## [Required action]
State the number of lines below in which the word "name" appears. Nothing else belongs in the answer.

## [Dataset excerpt]
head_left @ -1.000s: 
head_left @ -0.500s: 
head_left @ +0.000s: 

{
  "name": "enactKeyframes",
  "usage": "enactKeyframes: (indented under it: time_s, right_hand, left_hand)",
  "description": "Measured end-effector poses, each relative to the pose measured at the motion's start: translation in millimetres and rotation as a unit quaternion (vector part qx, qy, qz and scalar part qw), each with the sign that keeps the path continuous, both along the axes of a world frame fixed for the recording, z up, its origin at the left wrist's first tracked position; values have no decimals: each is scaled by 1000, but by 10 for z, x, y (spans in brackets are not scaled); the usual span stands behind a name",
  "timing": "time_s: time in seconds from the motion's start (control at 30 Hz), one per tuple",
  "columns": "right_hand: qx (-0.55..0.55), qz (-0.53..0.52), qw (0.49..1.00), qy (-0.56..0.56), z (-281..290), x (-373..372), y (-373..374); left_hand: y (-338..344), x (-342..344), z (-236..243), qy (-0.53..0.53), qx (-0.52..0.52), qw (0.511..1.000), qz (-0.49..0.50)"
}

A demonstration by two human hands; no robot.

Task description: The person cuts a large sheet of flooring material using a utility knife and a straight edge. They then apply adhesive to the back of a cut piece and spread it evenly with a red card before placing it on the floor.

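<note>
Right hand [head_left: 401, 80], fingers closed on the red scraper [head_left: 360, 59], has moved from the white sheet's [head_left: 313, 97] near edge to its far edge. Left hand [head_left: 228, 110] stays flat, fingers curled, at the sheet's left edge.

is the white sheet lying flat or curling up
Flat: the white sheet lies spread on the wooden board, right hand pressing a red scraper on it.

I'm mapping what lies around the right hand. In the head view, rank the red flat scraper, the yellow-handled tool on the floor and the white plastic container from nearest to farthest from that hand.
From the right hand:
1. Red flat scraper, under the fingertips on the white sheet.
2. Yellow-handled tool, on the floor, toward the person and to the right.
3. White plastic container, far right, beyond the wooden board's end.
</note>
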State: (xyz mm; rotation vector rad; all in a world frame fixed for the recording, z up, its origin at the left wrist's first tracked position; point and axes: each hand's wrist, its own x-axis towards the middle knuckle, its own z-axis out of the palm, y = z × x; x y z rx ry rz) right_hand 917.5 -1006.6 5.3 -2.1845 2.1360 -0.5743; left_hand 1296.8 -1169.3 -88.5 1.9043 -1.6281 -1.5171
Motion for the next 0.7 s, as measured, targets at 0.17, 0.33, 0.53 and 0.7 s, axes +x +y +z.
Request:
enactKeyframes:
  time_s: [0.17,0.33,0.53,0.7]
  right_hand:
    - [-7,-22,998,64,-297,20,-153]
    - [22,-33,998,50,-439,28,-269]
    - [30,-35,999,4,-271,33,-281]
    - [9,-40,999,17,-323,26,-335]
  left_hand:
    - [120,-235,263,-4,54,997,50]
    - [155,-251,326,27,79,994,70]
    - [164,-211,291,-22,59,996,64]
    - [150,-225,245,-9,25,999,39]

## [Completed exercise]
2